Don't weaken assertions to make a failing test pass

When a test goes red, the correct move is investigate why, not edit the assertion to match the new output. Watch for these tempting "fixes" that are actually erasing signal:

  • Changing an expected value to whatever the code now happens to return (e.g. an exact count → a range, a specific string → a substring/regex).
  • Loosening eq to include, dropping count: constraints, or replacing expect(...).to ... with expect(...).not_to be_nil.
  • Deleting the assertion entirely with a "looks unrelated" handwave.

The right loop: reproduce the failure, figure out what changed and why, then decide intentionally — fix the code if the original assertion captured the right behavior, or update the assertion (with a comment) if the behavior intentionally changed. If you're about to change a test "to make it easier", stop and explain why the new expectation is correct, not just convenient.

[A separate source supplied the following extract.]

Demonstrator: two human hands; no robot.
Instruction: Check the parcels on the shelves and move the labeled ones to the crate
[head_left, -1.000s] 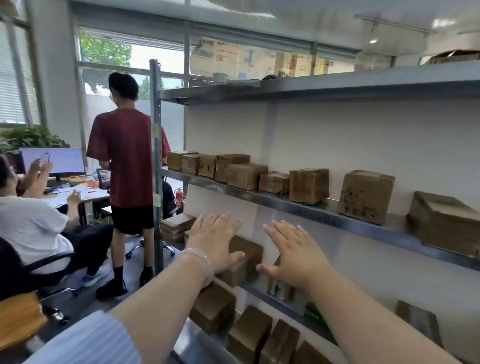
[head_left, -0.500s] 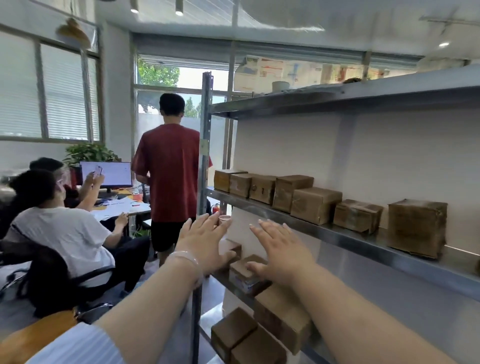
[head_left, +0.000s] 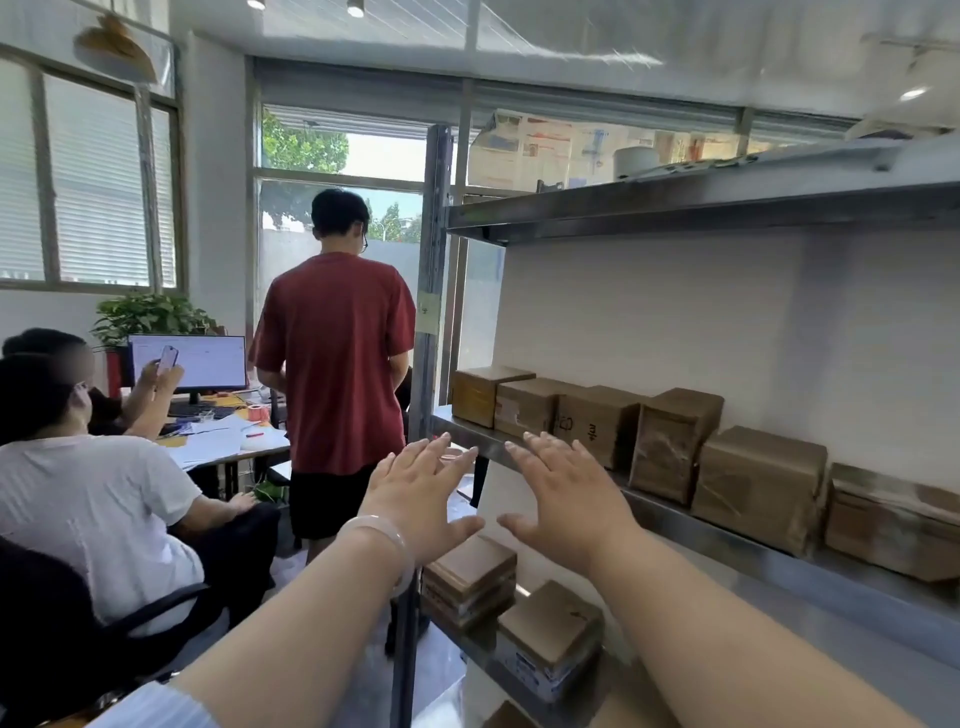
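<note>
Left hand (head_left: 421, 499) and right hand (head_left: 566, 493) have risen from the lower shelf (head_left: 467, 647) to the front edge of the middle shelf (head_left: 727, 538), both empty with fingers spread wide.
Brown parcels (head_left: 670, 441) stand in a row along the middle shelf from its left end, just behind the fingertips; two lower parcels (head_left: 550, 629) lie at the lower shelf's left end, under the hands. A pale bracelet (head_left: 379, 535) circles the left wrist. Past the shelf's post (head_left: 434, 312) a person in a red shirt (head_left: 337, 358) stands facing away.
</note>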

Match a target attributes hash, not one attribute at a time

When you're checking several fields on the same object or result, build one expected hash and assert against it in a single matcher. Don't write a chain of one-attribute-per-line expects.

  • Object: expect(record).to have_attributes(target_attributes)
  • Hash (parsed result, JSON): expect(hash).to eq(target) for a full match, or expect(hash).to include(target_attributes) for partial.

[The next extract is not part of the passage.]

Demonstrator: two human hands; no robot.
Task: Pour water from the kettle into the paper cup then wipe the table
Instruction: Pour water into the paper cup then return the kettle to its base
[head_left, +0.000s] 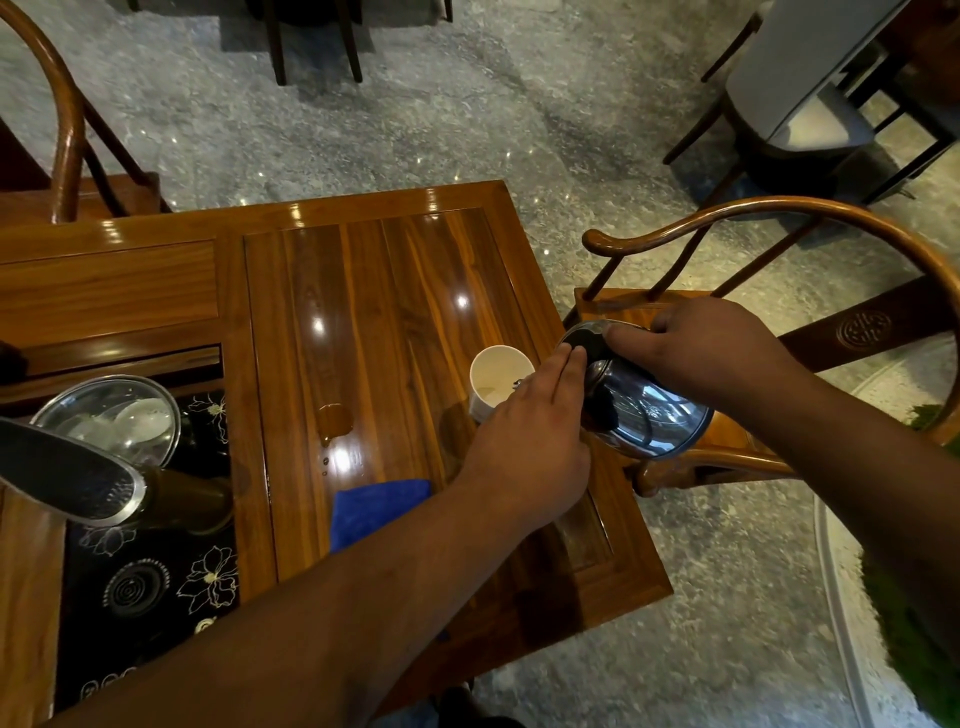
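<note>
- Steel kettle (631, 400) is tipped toward the white paper cup (497, 382) at the table (395, 291) edge; my right hand (711, 353) grips its top.
- My left hand (530, 436) lies flat-fingered on the lid, steadying.
- I judge pouring underway; next, righting it, then the blue cloth (376, 512) for the puddle (335, 421).

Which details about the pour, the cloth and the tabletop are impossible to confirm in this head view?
- kettle spout and any water stream: hidden behind left hand.
- paper cup fill level: interior too dim, partly covered.
- blue cloth: near part hidden under the left forearm.
- Right hand grip: the handle is covered.
</note>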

This collapses several brittle assertions into one, makes the contract visible at a glance, and gives a single readable diff when something changes. It also avoids the trap of weak per-field assertions like expect(x).to be_present standing in for "the right value" — match the value directly.

Good

target_attributes = {kind: "found", description: "Some description"}
expect(result).to have_attributes(target_attributes)

Bad

expect(result.kind).to eq("found")
expect(result.description).to be_present
expect(result.description).to eq("Some description")

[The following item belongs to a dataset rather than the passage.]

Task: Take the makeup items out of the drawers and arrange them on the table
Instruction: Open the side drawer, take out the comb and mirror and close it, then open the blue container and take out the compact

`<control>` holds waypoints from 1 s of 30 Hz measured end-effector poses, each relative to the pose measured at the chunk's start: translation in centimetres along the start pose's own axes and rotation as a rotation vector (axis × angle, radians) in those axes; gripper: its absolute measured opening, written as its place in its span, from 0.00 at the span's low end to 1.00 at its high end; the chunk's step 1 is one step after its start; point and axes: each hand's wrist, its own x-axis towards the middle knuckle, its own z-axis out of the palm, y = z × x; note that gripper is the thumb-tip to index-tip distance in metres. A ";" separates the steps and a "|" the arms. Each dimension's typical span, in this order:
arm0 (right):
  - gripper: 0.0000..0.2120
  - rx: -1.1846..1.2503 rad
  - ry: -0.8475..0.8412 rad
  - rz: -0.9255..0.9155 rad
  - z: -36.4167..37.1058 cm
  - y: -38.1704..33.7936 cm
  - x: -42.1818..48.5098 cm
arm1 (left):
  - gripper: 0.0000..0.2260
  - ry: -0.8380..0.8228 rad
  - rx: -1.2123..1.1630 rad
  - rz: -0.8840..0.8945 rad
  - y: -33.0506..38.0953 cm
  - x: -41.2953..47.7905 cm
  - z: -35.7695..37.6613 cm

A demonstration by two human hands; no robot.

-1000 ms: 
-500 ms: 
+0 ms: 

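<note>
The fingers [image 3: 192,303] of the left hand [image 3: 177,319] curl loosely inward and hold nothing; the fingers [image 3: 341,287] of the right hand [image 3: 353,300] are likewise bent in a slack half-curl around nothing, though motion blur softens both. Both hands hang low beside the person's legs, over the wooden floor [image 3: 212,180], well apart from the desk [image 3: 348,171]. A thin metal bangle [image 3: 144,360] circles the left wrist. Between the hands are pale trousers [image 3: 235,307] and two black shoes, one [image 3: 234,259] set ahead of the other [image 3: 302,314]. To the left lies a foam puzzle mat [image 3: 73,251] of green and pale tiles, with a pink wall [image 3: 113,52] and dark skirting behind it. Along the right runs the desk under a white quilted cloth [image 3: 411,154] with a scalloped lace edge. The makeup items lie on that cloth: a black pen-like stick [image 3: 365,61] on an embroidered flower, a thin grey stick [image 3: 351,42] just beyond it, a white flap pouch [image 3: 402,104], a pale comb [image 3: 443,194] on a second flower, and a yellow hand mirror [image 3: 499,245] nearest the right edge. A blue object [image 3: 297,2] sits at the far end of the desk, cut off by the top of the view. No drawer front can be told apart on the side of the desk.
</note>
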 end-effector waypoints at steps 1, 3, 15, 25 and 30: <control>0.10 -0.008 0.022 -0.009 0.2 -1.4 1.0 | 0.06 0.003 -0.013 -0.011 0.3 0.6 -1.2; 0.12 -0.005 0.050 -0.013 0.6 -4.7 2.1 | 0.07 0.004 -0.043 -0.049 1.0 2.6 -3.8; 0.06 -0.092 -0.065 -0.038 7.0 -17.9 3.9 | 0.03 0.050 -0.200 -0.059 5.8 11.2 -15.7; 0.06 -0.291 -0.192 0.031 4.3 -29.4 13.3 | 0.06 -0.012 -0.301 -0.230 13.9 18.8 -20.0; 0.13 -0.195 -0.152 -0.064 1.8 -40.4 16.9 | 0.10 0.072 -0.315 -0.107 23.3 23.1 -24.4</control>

The bad version spreads one logical assertion across many lines, mixes weak presence checks with the real expected value, and produces noisier failure output.

Structuring with context and let

Use context and let to isolate what varies between examples. Each it block should live in a context that names the condition, with let overrides for only what differs in that case. Avoid repeating setup across sibling it blocks.

Good

RSpec.describe Binxtils::TimeZoneParser, type: :service do
  let(:subject) { described_class }

  describe "parse" do
    let(:target_time_zone) { ActiveSupport::TimeZone[time_zone_str] }

    context "America/Los_Angeles" do
      let(:time_zone_str) { "America/Los_Angeles" }
      it "returns the correct time_zone" do
        expect(subject.parse(time_zone_str)).to eq target_time_zone
        expect(subject.parse(time_zone_str).utc_offset).to eq(-28800)
      end
    end

    context "with an offset prefix" do
      let(:time_zone_str) { "(GMT-07:00) America/Denver" }
      let(:target_time_zone) { ActiveSupport::TimeZone["America/Denver"] }
      it "strips the offset and returns the zone" do
        expect(subject.parse(time_zone_str)).to eq target_time_zone
      end
    end

    context "blank" do
      it "returns nil" do
        expect(subject.parse("")).to be_nil
        expect(subject.parse(nil)).to be_nil
      end
    end
  end
end

Bad

it "returns LA" do
  parser = Binxtils::TimeZoneParser
  expect(parser.parse("America/Los_Angeles")).to eq ActiveSupport::TimeZone["America/Los_Angeles"]
end
it "returns Denver from an offset" do
  parser = Binxtils::TimeZoneParser
  allow(parser).to receive(:something) { true }
  expect(parser.parse("(GMT-07:00) America/Denver")).to eq ActiveSupport::TimeZone["America/Denver"]
end

The bad version repeats setup, mocks the object, and doesn't communicate what each case represents.